The commodities market witnessed a volatile five days last week with silver a major loser. Some analysts were predicting the losses for silver would lead losses in other commodities like oil, which saw the WTI contract drop below $100 a barrel.
With silver making up a relatively small percentage of the commodities market one analyst believes the real action is in oil and predicts losses are on the way, which will point the way for industrial metals.
“Prices had soared as silver finally caught up with gold and probably overshot, but silver is still up 10 percent this year,” said Julian Jessop, an economist at Capital economics in the research note.
Following losses for crude, Jessop believes the demand destruction is beginning to filter through as higher prices lead consumers and businesses to lower demand.
“This process already appears to be well underway in the US, reflected in the latest GDP data and some of the business survey,” he added.

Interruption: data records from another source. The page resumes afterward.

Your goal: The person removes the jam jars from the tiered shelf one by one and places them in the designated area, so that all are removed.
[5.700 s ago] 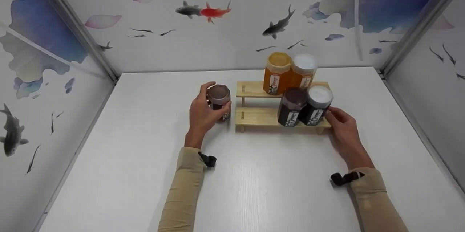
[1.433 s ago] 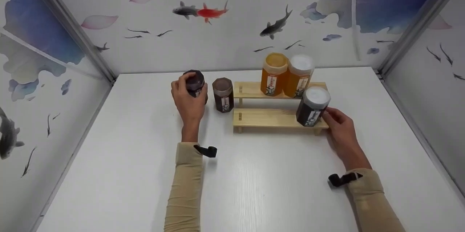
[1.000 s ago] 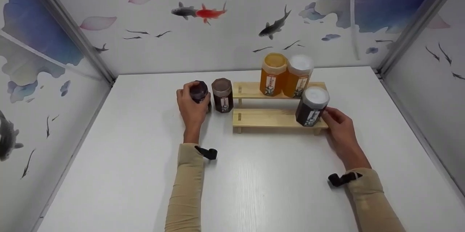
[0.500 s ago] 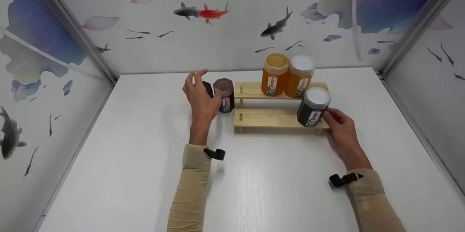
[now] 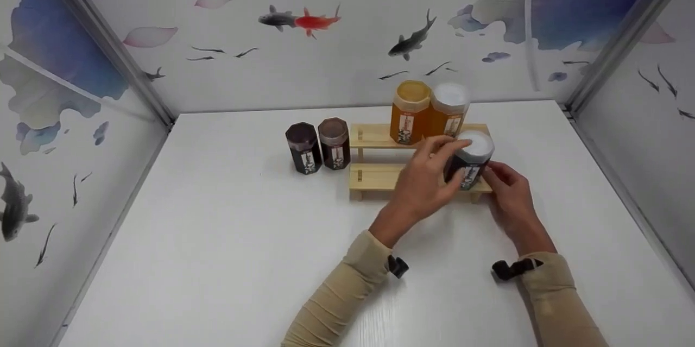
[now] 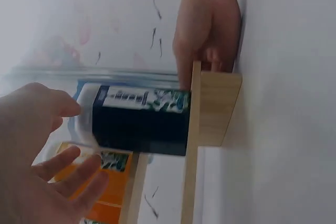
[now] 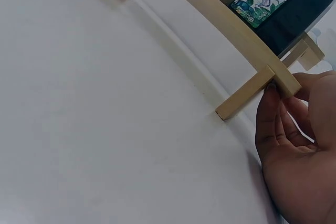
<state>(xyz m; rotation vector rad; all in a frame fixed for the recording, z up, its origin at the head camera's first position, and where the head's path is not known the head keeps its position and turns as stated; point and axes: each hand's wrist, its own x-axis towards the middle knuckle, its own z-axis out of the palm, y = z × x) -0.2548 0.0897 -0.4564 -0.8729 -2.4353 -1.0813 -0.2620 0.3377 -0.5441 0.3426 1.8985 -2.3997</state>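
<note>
My left hand [image 5: 426, 181] reaches over the two-step wooden rack [image 5: 374, 177], thumb and fingers spread about the white-lidded dark jar [image 5: 471, 170]. In the left wrist view the fingers of that hand are parted beside the jar's lid [image 6: 86, 111]; whether any touches it I cannot tell. The jar stands upright on the right end of the lower step. At that same end my right hand [image 5: 510, 195] pinches the rack's edge between thumb and fingers, as the right wrist view shows.
Two amber honey jars, one yellow-lidded [image 5: 411, 113] and one white-lidded [image 5: 450, 98], stand on the upper step. Left of the rack, a dark-lidded jar [image 5: 304, 149] and a brown-lidded jar [image 5: 334, 143] stand side by side on the white table [image 5: 217, 238]. Printed panels enclose the table.
The dark-lidded jar came off the lower step and was set on the table left of the brown-lidded jar. My left hand let it go and swung right to the white-lidded dark jar.
</note>
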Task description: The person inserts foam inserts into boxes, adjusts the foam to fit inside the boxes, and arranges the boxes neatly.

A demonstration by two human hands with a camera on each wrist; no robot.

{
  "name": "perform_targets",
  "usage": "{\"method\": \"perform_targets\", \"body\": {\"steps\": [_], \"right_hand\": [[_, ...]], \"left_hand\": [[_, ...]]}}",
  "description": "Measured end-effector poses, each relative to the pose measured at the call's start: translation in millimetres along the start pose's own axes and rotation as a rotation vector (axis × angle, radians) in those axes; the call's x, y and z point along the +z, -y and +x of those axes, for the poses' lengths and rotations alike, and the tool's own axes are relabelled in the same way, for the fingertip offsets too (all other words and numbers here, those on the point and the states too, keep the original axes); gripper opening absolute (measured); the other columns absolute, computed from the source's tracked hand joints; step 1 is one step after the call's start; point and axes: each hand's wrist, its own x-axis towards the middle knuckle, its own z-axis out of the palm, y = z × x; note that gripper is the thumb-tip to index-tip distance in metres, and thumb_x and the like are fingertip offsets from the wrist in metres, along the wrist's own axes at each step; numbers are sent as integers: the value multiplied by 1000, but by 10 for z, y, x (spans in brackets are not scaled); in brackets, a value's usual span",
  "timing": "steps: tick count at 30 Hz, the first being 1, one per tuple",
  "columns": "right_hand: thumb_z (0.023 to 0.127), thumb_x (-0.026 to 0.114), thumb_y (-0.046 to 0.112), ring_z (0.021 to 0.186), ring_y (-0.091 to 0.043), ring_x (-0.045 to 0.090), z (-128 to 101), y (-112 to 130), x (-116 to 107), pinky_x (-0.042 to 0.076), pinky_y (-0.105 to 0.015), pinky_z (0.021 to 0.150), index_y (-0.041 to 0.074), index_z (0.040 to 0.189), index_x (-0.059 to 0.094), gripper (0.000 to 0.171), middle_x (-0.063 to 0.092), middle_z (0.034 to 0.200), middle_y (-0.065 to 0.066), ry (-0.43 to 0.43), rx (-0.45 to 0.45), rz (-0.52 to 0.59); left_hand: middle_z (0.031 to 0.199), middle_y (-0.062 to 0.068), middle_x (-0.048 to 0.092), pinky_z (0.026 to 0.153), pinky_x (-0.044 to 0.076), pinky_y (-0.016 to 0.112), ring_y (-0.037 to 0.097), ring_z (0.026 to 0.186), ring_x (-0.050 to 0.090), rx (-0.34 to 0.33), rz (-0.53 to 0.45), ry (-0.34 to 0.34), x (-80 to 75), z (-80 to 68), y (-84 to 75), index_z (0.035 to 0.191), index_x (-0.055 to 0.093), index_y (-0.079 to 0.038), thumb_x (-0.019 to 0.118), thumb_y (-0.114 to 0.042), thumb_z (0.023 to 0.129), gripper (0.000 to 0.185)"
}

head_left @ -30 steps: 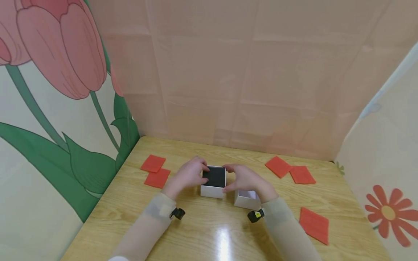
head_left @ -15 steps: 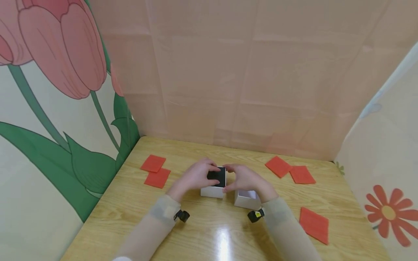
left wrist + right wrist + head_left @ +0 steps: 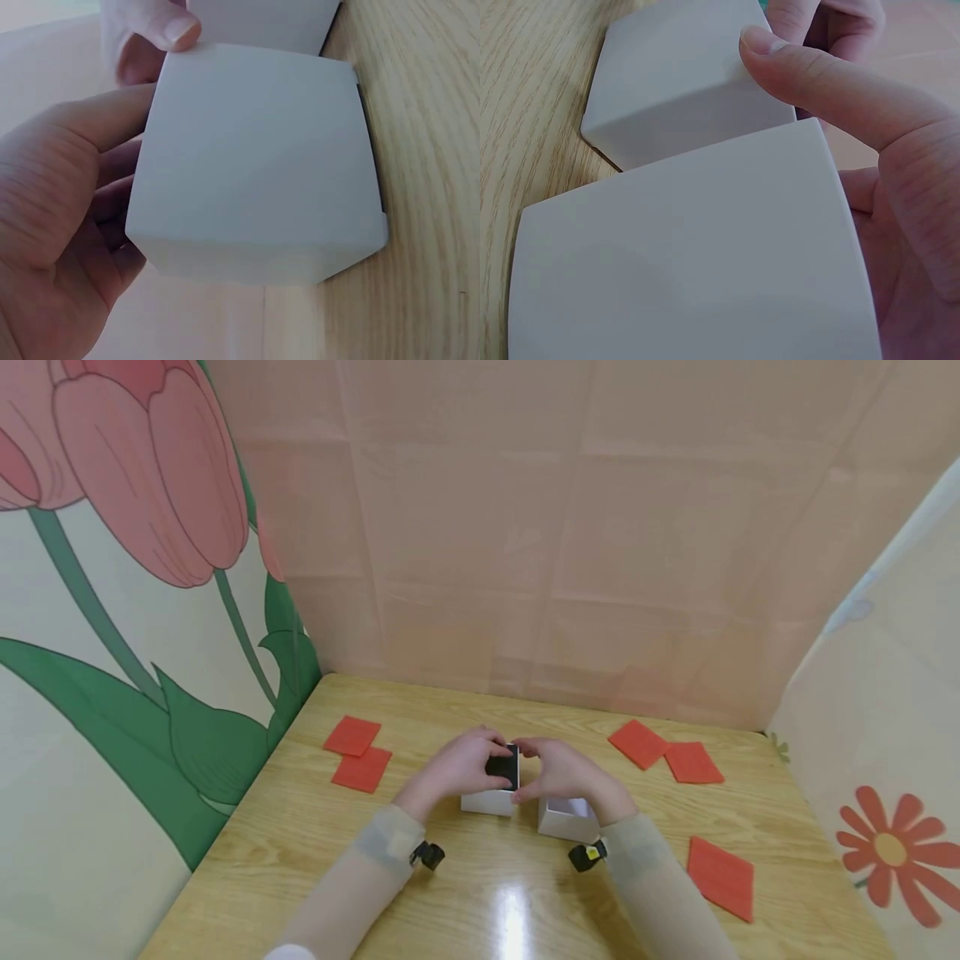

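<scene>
A white box (image 3: pixel 486 802) with a black top (image 3: pixel 503 768) stands mid-table. My left hand (image 3: pixel 467 764) arches over that top from the left, fingers relaxed and covering much of it. In the left wrist view, the left thumb (image 3: pixel 112 116) reaches along the upper edge. From the other side, my right hand (image 3: pixel 557 770) grips the box by its right edge, thumb at the front corner and fingers at the back. The right wrist view shows the right thumb (image 3: pixel 810 75) on the box's upper corner. Beneath the right hand sits a second white box (image 3: pixel 566 821), its top uncovered.
Two red squares (image 3: pixel 352 736) lie overlapping at the left. Two more red squares (image 3: pixel 637 744) are at the back right, and another red square (image 3: pixel 721 878) lies at the front right. A pink backdrop (image 3: pixel 465 527) rises behind the wooden table (image 3: pixel 480 893).
My left hand has slid to the right over the black top, covering more of it. The right hand and both boxes have stayed in place.
</scene>
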Motion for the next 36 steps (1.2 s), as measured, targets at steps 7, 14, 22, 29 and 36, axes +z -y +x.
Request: {"method": "perform_targets", "body": {"steps": [7,14,22,29,36], "right_hand": [[74,97,53,134,-32,59,-8,4,-6,51,-57,110,12,158,54,102,62,149,-7,1,2,5],[75,97,52,135,-32,59,-8,14,-7,50,-58,110,13,158,54,102,61,150,-6,6,9,20],[74,97,53,135,-31,59,1,-12,-7,50,-58,111,13,158,54,102,62,150,-5,10,14,17],[73,98,53,135,-30,59,3,-25,-10,50,-57,111,15,159,53,103,61,150,-4,15,21,12],[74,97,54,135,-31,59,7,-24,-15,50,-59,110,13,159,53,103,61,150,-5,13,5,12]], "left_hand": [[133,2,67,103,55,33,18,123,59,-9,71,37,-7,40,-53,130,79,-13,88,-42,91,50],[129,1,68,101,55,33,17,121,61,1,144,42,-9,71,-91,126,82,-15,90,-43,89,47],[131,2,68,108,53,38,21,126,61,-15,173,79,-22,90,-121,125,82,-16,89,-40,90,42],[133,3,67,108,54,41,26,132,61,-20,188,92,-22,107,-129,125,82,-16,88,-40,91,42],[134,3,68,108,54,40,24,131,61,-28,195,103,-26,121,-138,125,82,-15,88,-40,91,42]]}}
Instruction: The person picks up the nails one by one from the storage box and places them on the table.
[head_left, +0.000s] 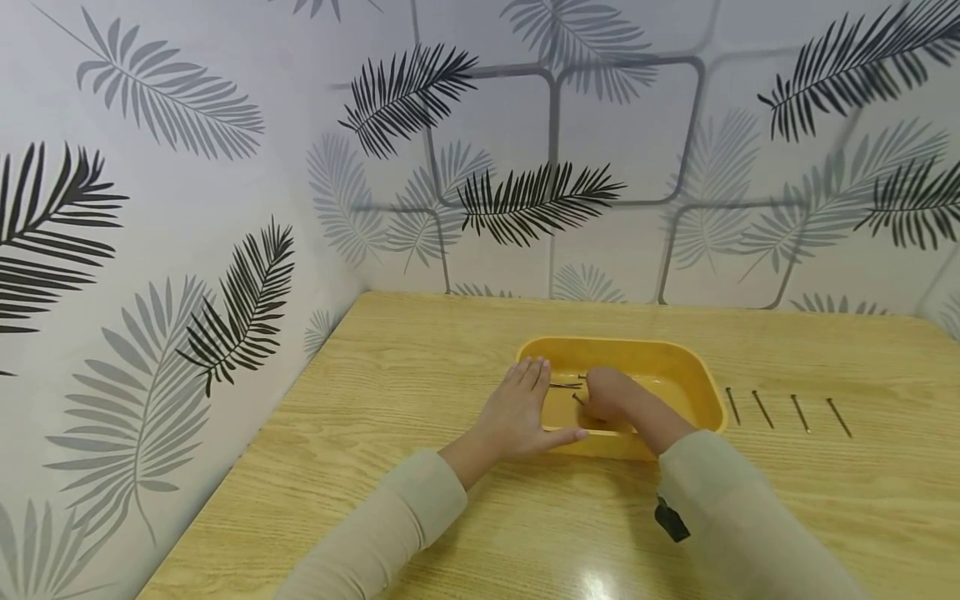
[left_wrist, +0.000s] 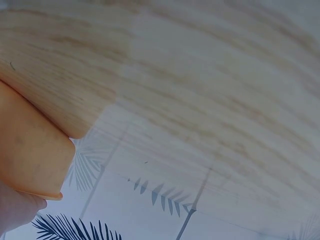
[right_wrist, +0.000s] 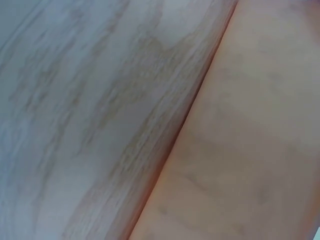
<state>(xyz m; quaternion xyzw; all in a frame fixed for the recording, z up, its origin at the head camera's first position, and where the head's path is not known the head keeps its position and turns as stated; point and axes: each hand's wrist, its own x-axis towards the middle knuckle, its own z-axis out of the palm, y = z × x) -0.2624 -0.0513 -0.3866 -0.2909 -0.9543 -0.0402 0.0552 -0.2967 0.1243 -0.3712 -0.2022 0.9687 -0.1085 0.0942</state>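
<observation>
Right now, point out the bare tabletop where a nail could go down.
Free: the table between left wall and yellow tray, and the near edge. Crowded: the tray, with both hands, and the row of four nails to its right.

Tray (head_left: 693, 375) I'm looking at is yellow plastic, smooth w/ a soft sheen, moulded rounded rim; same smooth orange-yellow wall fills the right wrist view. Table (head_left: 420, 367) is pale wood-grain, prob. laminate, glossy enough to throw a bright glare spot near my edge. Nails (head_left: 783, 411) on the table look like dark metal, thin, dull finish; those in the tray (head_left: 566, 386) same. Sleeves (head_left: 397, 529) are beige cloth, matt, soft knit look. Walls (head_left: 225, 208) are matt printed paper w/ leaf pattern.
</observation>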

“There are fears too that central banks in emerging economies will follow the lead of the Reserve Bank of India which this week picked up the pace of monetary tightening in response to surging headline inflation.” Gains for the dollar following Jean-Claude Trichet’s dovish comments at last week’s ECB press conference where also a factor for Jessop who is predicting oil prices will fall to $90 a barrel by year end.
“We expect further falls in oil prices to be matched in lower prices for industrial metals.
In part this reflects common drivers, namely weaker global demand and a rebound in the dollar.” “This should help to ease fears about global inflation.
Government bond yields have been falling in recent weeks and we think this has further to go as inflation expectations decline,” Jessop said.